Objectionable portrayal of women in films.


- Obscenity in films becomes accepted and imitated when it is considered normal. Hence the vicious cycle of sexual harassment and violence continues unabated

The clip of the film is from a highly regarded creator whose film has won several awards and has been praised by the audience regardless of the objectionable portrayal of women.

An important issue has been left aside from the rant on the heroine's orange bikini in one of the songs of the upcoming film. The issue is the portrayal of women as sexy or desirable objects in films to satisfy men's lust.

Recently screened at film festivals, Nina Menkes' documentary Brainwashed: Sex, Camera Power has become the center of discussion and is also receiving several awards. The same point is central in the film that the heroine is portrayed as a passive object while the male is the active doer. These scenes are filmed in such a way that people find it natural and as if unconsciously it becomes a rule.

Based on the creator's discussion of the visual language of cinema, the film explores the fundamentals of storytelling—subject definition, framing, camera movement, and lighting—that often film men and women differently and create problems for women off-screen as well. is A visiting artist stated that if the camera is a predator, then culture is also a predator.

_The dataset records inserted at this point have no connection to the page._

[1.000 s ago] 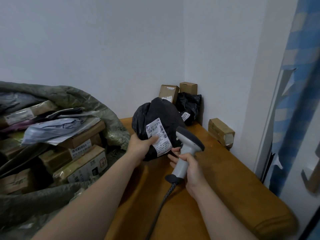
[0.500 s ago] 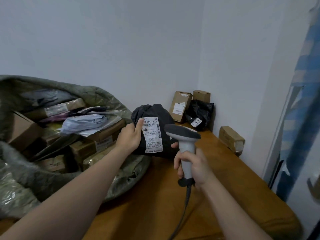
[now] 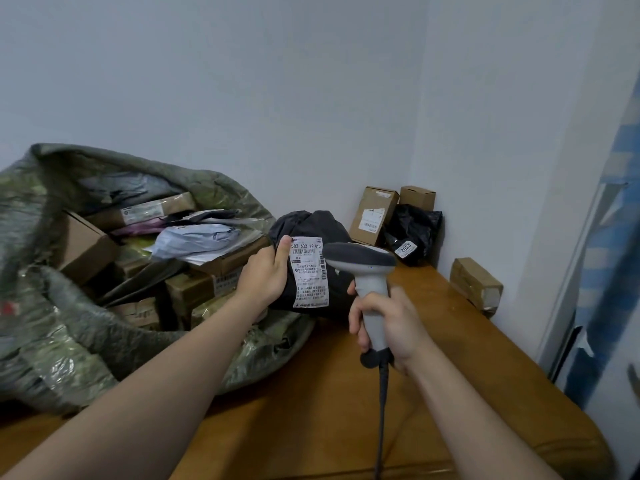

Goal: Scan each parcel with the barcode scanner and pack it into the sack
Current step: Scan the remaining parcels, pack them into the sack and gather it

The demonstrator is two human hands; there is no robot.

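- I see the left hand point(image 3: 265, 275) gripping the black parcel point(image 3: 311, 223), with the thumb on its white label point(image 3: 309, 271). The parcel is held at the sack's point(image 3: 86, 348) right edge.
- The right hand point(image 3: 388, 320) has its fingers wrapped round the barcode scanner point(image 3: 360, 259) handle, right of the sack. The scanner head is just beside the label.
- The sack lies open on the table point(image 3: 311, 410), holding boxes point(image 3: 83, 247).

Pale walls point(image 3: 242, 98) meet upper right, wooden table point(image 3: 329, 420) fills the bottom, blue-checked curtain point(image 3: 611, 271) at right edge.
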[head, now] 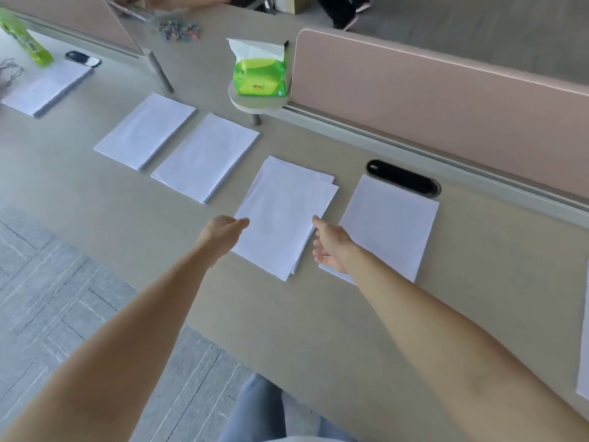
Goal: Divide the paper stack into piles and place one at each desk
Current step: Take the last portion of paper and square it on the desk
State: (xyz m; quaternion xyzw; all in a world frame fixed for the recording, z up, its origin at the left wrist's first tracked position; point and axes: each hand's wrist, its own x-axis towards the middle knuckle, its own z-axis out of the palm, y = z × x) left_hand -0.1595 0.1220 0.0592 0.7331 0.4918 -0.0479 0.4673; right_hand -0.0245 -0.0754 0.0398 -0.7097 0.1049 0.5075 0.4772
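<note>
Several white paper piles lie in a row on the beige desk [318, 314]. The middle pile [283, 218] is loosely stacked, its sheets fanned at the far corner. My left hand [223, 229] touches its left edge, fingers apart. At the pile's right edge my right hand [330, 247] hovers open, partly over the neighbouring right pile [392, 228]. Two neat piles [205, 156] [145, 130] lie further left, and another pile [44, 87] sits at the far left. A sheet edge [583, 333] shows at the right border.
A pink divider panel [430, 100] runs along the desk's back. A green tissue pack [259, 71] stands on a small round shelf. A black cable grommet [403, 178] lies behind the right pile. A phone [83, 59], a green bottle [25, 39] and scattered clips [180, 28] sit far left.
</note>
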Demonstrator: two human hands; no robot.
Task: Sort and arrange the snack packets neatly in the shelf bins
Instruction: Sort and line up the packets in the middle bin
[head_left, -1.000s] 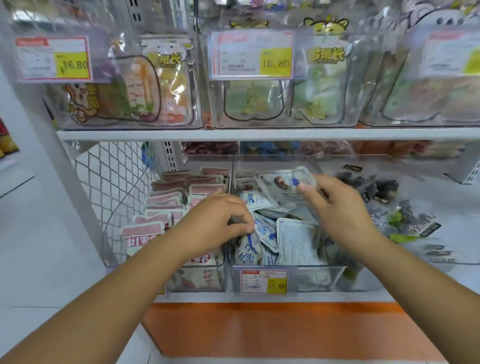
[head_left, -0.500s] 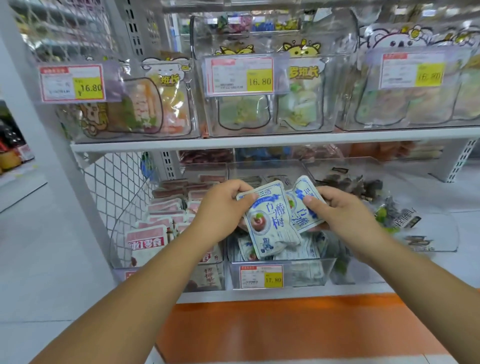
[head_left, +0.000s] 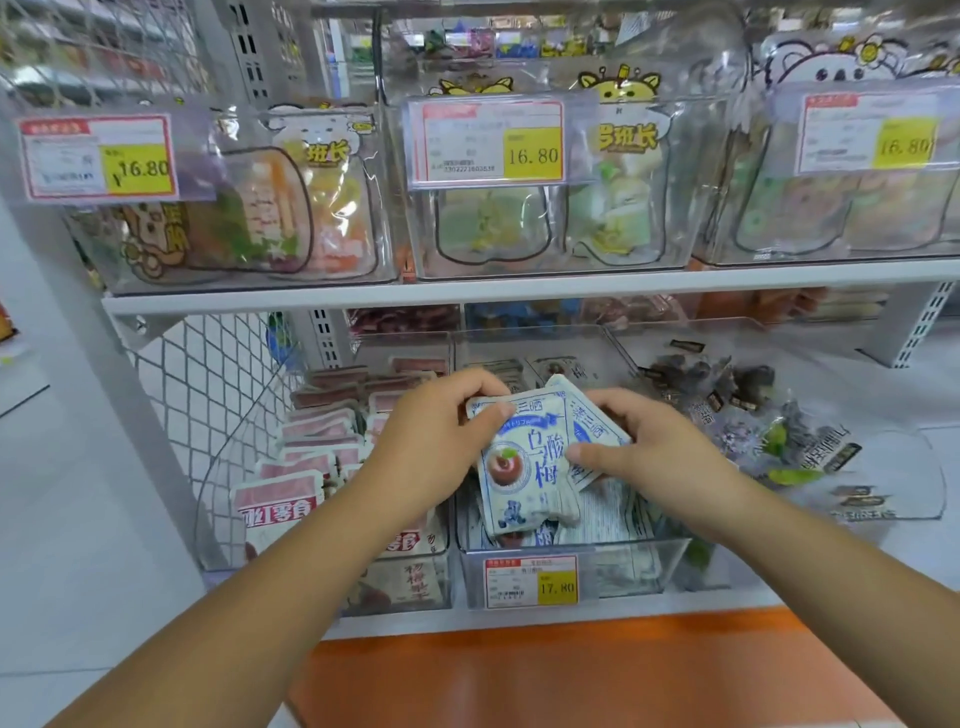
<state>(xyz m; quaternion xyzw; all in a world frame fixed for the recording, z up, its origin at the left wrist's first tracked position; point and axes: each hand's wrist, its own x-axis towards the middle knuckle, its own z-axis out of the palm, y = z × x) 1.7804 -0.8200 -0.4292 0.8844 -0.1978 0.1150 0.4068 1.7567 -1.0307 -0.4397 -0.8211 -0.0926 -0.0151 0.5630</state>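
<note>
Centre of frame: left hand (head_left: 436, 447) and right hand (head_left: 654, 457) both clamp white-blue snack packets just above the middle clear bin (head_left: 670, 566) on the lower shelf. Front packet (head_left: 524, 467) is upright and slightly tilted, plum picture at its lower left, big blue writing 乌酸梅, 三晒 along the top. Left thumb and fingers pinch its upper left corner, right thumb presses its right edge. Second packet (head_left: 592, 421) fans out behind it toward upper right, same 三晒 print, right fingers curled round behind it. More white-blue packets lie loose in the bin under the hands. Bin front carries a price tag (head_left: 531, 581), 17.80 on yellow. Bin at frame left of it: rows of pink-red packets (head_left: 278, 501), nearest reads 红零食. Bin at frame right: dark packets (head_left: 727, 395) in a loose heap, writing too blurred. Upper shelf: clear bins of cartoon pouches (head_left: 626, 137) with yellow 班长 lettering, 16.80 tags (head_left: 485, 140) on the fronts. Orange strip (head_left: 571, 670) across frame bottom
</note>
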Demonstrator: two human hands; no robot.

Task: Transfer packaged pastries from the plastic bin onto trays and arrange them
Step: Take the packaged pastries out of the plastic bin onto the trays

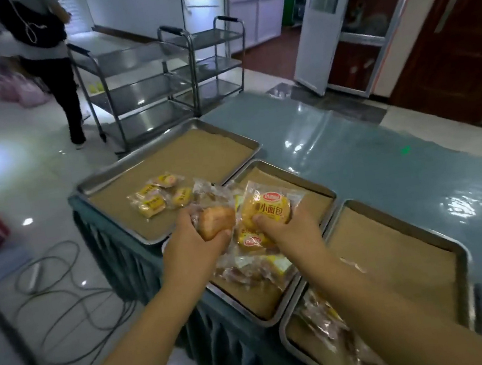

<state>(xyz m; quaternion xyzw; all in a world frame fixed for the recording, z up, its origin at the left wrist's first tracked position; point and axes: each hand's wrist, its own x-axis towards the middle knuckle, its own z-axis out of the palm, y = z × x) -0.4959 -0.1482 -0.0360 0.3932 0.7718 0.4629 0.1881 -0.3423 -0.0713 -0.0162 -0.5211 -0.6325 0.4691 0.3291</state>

The documentary is structured like a discussion in which Nina Menkes explains her theory with several film clips and interviews with filmmakers, heroines, film experts and psychiatrists.

The clip of the film is from a highly regarded creator whose film has won several awards and has been praised by the audience regardless of the objectionable portrayal of women.

In Alfred Hitchcock's films, his white heroines were always portrayed through the male gaze, and the audience came to see them in the same way. Even in many such acclaimed films, the way women are filmed, the way the lighting is on her body parts, the camera always stops on the woman's chest and sides and seems to give a hint to the audience. Menkes says that women have always been portrayed in films where the men are fully clothed while the women are scantily clad or half-naked.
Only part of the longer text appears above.